- WHAT THE TASK ASKS
Every record that follows must be duplicated exactly, with images left out.
═══ PROVIDED INFORMATION ═══
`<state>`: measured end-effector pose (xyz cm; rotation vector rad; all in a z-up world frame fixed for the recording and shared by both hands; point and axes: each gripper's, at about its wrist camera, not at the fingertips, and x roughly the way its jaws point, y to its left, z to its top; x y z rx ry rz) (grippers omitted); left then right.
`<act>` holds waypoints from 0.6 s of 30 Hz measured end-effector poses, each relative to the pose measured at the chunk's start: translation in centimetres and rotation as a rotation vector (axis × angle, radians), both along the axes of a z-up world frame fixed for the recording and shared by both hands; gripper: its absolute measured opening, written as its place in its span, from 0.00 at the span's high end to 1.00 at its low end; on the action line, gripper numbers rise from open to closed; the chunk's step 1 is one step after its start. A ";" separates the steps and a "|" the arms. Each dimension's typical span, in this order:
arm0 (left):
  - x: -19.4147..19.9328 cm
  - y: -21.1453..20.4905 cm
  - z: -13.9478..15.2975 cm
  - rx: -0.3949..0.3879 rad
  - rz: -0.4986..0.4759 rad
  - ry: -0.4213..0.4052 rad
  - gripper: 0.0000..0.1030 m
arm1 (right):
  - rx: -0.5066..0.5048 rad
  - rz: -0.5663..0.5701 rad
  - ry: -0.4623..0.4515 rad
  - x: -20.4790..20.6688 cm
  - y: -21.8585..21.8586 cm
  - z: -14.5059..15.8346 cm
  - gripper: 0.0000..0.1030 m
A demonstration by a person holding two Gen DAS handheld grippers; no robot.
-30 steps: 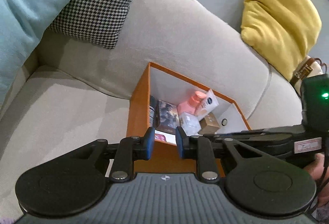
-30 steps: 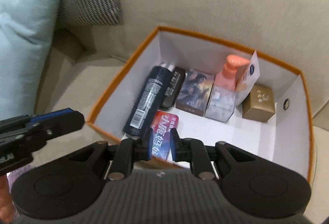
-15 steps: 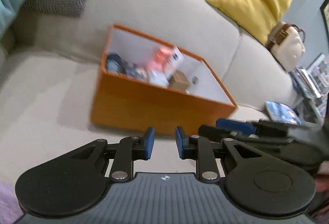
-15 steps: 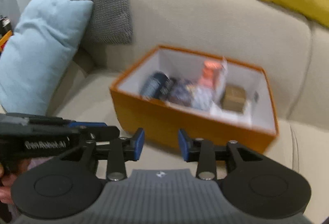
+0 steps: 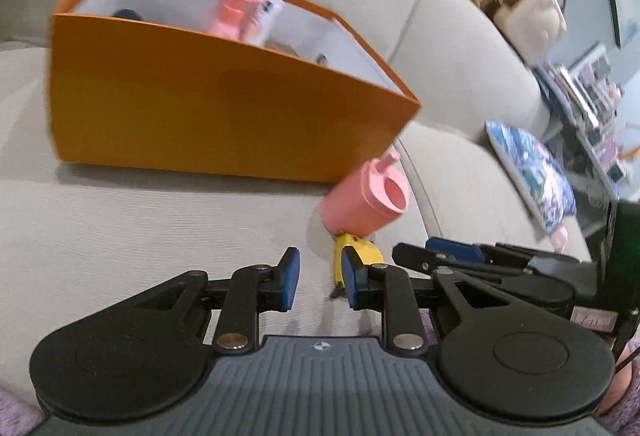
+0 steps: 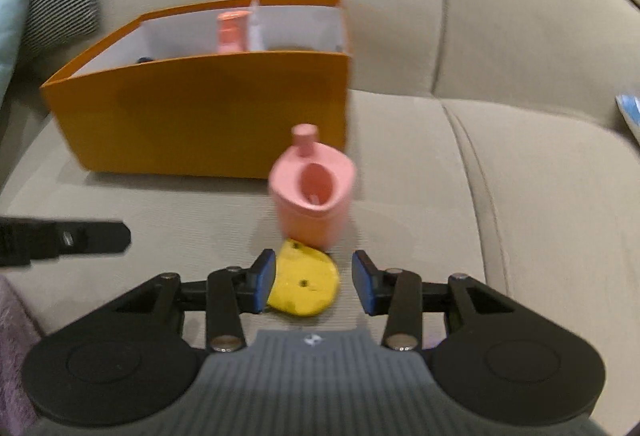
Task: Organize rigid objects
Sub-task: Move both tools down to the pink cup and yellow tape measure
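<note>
Both claws have pulled back from over the orange box [image 6: 200, 123] to the sofa seat [image 6: 500, 195] in front. Right claw [image 6: 314, 286] is opening w/ yellow piece [image 6: 304, 284] between its jaws, prob. ungripped; pink cup [image 6: 312, 191] just behind. Left claw [image 5: 316, 278] nearly clenched, empty.

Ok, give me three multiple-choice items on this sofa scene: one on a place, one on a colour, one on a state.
1. Where does the pink cup sit?
A. inside the box
B. on the sofa seat, in front of the orange box
C. on a cushion

2. What colour is the flat object nearest the right gripper?
A. yellow
B. blue
C. green

3. What is between the left gripper fingers?
A. the cup
B. a bottle
C. nothing

B: the cup stands outside the box wall. A: it is plainly yellow. C: only sofa fabric shows in the gap.
</note>
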<state>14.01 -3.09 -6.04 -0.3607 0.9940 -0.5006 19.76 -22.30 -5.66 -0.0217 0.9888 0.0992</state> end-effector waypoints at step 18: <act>1.8 -3.3 -2.0 0.117 -0.055 0.044 0.68 | 0.135 -0.067 0.256 4.4 -0.3 -5.4 0.39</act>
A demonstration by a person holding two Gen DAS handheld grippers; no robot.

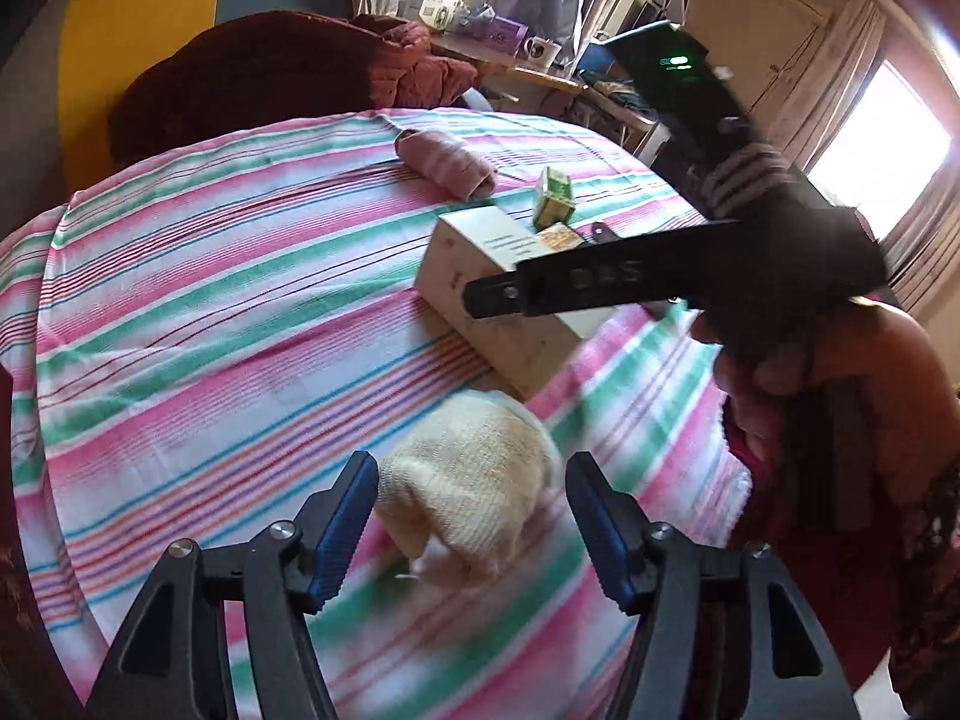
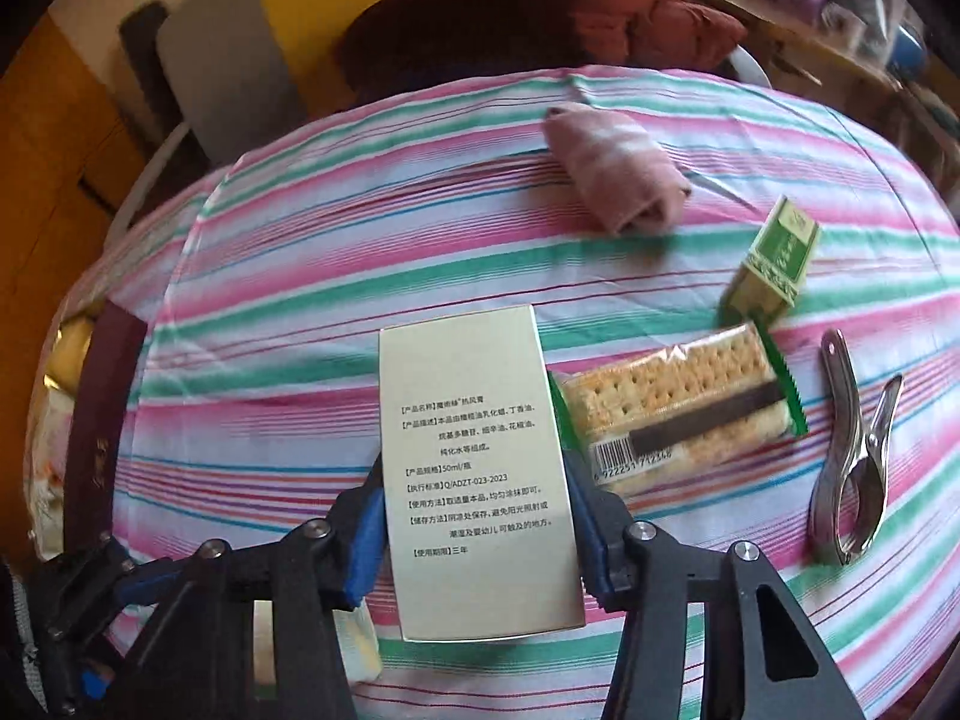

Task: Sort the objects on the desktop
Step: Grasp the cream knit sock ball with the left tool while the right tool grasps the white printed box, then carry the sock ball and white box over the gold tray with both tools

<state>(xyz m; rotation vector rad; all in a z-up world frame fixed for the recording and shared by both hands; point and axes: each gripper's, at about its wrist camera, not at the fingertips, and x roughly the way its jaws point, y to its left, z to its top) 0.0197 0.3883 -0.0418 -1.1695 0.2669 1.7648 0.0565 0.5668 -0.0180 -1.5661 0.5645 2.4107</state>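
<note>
My right gripper (image 2: 477, 525) is shut on a white carton (image 2: 474, 462) with printed text; its blue pads press both long sides. The carton also shows in the left wrist view (image 1: 498, 294), under the right gripper's black finger. My left gripper (image 1: 471, 516) is open around a rolled cream sock (image 1: 474, 480) on the striped cloth, with gaps on both sides. A rolled pink sock (image 2: 612, 171) lies farther back. A cracker packet (image 2: 672, 414), a small green box (image 2: 774, 264) and a metal hole punch (image 2: 852, 462) lie right of the carton.
The striped cloth (image 1: 210, 330) covers a round table. A dark red garment (image 1: 270, 66) is heaped behind the far edge. A cluttered wooden shelf (image 1: 540, 78) stands at the back right. The person's hand (image 1: 768, 372) is at the right.
</note>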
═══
- SOLUTION
`<state>`: measured end-effector pose (xyz cm; rotation vector rad; all in a z-up world frame fixed for the recording and shared by both hands; point and axes: each gripper's, at about its wrist camera, not at the fingertips, and x roughly the way its jaws point, y to its left, z to its top; x y z rx ry rz) (grippers omitted); left then right.
`<act>` holds waypoints from 0.6 s of 30 Hz measured end-effector poses, each relative to the pose measured at the chunk's start: translation in centimetres and rotation as a rotation vector (axis × angle, radians), both along the axes of a z-up world frame fixed for the recording and shared by both hands; gripper: its absolute measured opening, written as its place in its span, from 0.00 at the span's high end to 1.00 at its low end; on the action line, gripper numbers rise from open to closed; the chunk's step 1 is one step after its start. A ";" separates the steps and a "|" the arms. Each dimension's typical span, in this order:
arm0 (left):
  - x: -19.4147..19.9328 cm
  - y: -21.1453..20.4905 cm
  - z: -13.9478..15.2975 cm
  - rx: -0.3949..0.3879 rad
  - rz: -0.4986..0.4759 rad
  - ry: -0.4213..0.4052 rad
  - gripper: 0.0000..0.1030 m
arm1 (right):
  - rx: -0.5066..0.5048 rad
  - rz: -0.5663..0.5701 rad
  - ry: -0.4623..0.4515 rad
  - x: -20.4790..20.6688 cm
  - y: -21.8585..21.8586 cm
  - z: -14.5059..15.8346 cm
  - gripper: 0.0000..0.1030 m
A demonstration by a person holding two Gen DAS handheld grippers; no robot.
-30 steps: 
-30 steps: 
-15 steps: 
-15 steps: 
+0 steps: 
+0 steps: 
Task: Organize rigid objects
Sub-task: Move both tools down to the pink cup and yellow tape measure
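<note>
Both claws have pulled back from over the orange box [image 6: 200, 123] to the sofa seat [image 6: 500, 195] in front. Right claw [image 6: 314, 286] is opening w/ yellow piece [image 6: 304, 284] between its jaws, prob. ungripped; pink cup [image 6: 312, 191] just behind. Left claw [image 5: 316, 278] nearly clenched, empty.

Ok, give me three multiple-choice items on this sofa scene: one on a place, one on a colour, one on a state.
1. Where does the pink cup sit?
A. inside the box
B. on the sofa seat, in front of the orange box
C. on a cushion

2. What colour is the flat object nearest the right gripper?
A. yellow
B. blue
C. green

3. What is between the left gripper fingers?
A. the cup
B. a bottle
C. nothing

B: the cup stands outside the box wall. A: it is plainly yellow. C: only sofa fabric shows in the gap.
</note>
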<state>14.01 -3.09 -6.04 -0.3607 0.9940 -0.5006 19.76 -22.30 -5.66 -0.0217 0.9888 0.0992</state> end-effector waypoints at step 18: <act>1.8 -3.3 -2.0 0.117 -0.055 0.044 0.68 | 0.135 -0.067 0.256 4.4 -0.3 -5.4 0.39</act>
A demonstration by a person holding two Gen DAS handheld grippers; no robot.


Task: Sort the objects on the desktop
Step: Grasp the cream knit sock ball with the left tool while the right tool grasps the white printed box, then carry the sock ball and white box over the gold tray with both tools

<state>(xyz m; rotation vector rad; all in a z-up world frame fixed for the recording and shared by both hands; point and axes: each gripper's, at about its wrist camera, not at the fingertips, and x roughly the way its jaws point, y to its left, z to its top) 0.0197 0.3883 -0.0418 -1.1695 0.2669 1.7648 0.0565 0.5668 -0.0180 -1.5661 0.5645 2.4107</state>
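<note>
My right gripper (image 2: 477, 525) is shut on a white carton (image 2: 474, 462) with printed text; its blue pads press both long sides. The carton also shows in the left wrist view (image 1: 498, 294), under the right gripper's black finger. My left gripper (image 1: 471, 516) is open around a rolled cream sock (image 1: 474, 480) on the striped cloth, with gaps on both sides. A rolled pink sock (image 2: 612, 171) lies farther back. A cracker packet (image 2: 672, 414), a small green box (image 2: 774, 264) and a metal hole punch (image 2: 852, 462) lie right of the carton.
The striped cloth (image 1: 210, 330) covers a round table. A dark red garment (image 1: 270, 66) is heaped behind the far edge. A cluttered wooden shelf (image 1: 540, 78) stands at the back right. The person's hand (image 1: 768, 372) is at the right.
</note>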

The exercise contains nothing more.